Classic TV: The Man from U.N.C.L.E.

Thought I’d repost this on the news that Guy Ritchie has begun filming a remake.

When I was watching TV in the mid-eighties, just entering my teens, my two favourite TV shows had been off the air for half a decade before I had even been born. Curiously, both were about international organisations dedicated to maintaining global peace and destroying the plans of world domination by various nefarious individuals, and I often wonder did that subconsciously shape my political beliefs? The first was the British show “The Champions”, which was an Avengers style show. The second, and my favourite, was “The Man from U.N.C.L.E”.

“The Man from U.N.C.L.E” was created by Norman Felton, a US TV producer who got the idea of recruiting Ian Fleming to help devise a new TV spy show in 1963. Fleming came up with the idea of a character named Napoleon Solo, and pretty much stopped there, as the producers of the Bond movies were not enthused about the creator of 007 creating another fictional spy.

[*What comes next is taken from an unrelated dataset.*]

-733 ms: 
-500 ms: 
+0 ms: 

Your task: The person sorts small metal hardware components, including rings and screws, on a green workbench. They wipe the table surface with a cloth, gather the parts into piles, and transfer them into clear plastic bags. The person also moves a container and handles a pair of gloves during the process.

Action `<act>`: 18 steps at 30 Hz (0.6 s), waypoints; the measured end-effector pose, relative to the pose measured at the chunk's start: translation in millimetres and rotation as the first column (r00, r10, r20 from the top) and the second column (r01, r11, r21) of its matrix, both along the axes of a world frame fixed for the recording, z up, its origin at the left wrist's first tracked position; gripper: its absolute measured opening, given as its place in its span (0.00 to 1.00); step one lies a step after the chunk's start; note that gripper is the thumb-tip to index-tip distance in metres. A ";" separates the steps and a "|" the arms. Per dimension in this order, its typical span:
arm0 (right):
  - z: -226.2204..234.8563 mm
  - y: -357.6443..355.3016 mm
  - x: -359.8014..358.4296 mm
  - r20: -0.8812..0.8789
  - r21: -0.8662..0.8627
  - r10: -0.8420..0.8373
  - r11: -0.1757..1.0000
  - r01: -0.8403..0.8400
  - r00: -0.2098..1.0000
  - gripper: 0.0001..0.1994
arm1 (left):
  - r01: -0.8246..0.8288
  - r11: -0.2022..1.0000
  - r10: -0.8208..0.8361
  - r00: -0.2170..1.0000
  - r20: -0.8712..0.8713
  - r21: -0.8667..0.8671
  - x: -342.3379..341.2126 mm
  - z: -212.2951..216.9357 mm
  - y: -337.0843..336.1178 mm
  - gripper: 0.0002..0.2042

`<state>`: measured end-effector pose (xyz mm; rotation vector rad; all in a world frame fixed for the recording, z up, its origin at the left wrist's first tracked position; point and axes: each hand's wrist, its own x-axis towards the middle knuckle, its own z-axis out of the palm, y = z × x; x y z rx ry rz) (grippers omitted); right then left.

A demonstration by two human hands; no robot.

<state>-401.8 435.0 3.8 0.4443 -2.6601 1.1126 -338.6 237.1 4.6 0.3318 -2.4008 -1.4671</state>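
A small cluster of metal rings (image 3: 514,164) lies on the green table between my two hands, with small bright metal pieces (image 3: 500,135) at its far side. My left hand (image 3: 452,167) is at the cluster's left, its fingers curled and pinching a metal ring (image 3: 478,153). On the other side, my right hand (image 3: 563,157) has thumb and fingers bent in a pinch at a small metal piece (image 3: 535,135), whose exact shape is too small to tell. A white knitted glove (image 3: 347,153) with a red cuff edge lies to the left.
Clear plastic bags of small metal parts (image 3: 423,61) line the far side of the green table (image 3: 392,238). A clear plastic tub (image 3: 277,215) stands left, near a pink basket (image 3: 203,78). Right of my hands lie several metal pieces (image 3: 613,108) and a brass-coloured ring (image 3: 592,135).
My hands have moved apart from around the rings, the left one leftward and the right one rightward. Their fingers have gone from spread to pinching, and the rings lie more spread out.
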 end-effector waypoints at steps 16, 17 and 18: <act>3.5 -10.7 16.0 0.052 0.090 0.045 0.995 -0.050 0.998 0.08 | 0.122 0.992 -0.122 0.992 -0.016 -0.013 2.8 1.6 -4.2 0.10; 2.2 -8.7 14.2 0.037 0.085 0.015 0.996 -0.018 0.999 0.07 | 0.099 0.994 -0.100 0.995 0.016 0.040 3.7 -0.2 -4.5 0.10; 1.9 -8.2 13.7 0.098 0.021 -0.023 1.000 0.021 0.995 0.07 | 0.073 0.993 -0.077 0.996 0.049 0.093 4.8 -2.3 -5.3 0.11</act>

Felton went on to flesh out the show, devising a concept of an American and Russian spy working together, just months after the Cuban Missile Crisis, to defend world peace. Robert Vaughn (now in BBC’s Hustle) played Solo, with David McCallum (“Ducky” in NCIS) as his partner Ilya Kuryakin. What made the show was not just the action and outlandish plots (silent gun battle in a crowded cinema, anyone?) to take over the world but the witty repartee between the womanising Solo (there were A LOT of pretty girls) and the acerbic Kuryakin. And, of course, we can’t forget the baddies, the Technological Hierarchy for the Removal of Undesirables and the Subjugation of Humanity, UNCLE’s evil twin, more commonly known as THRUSH. Bless.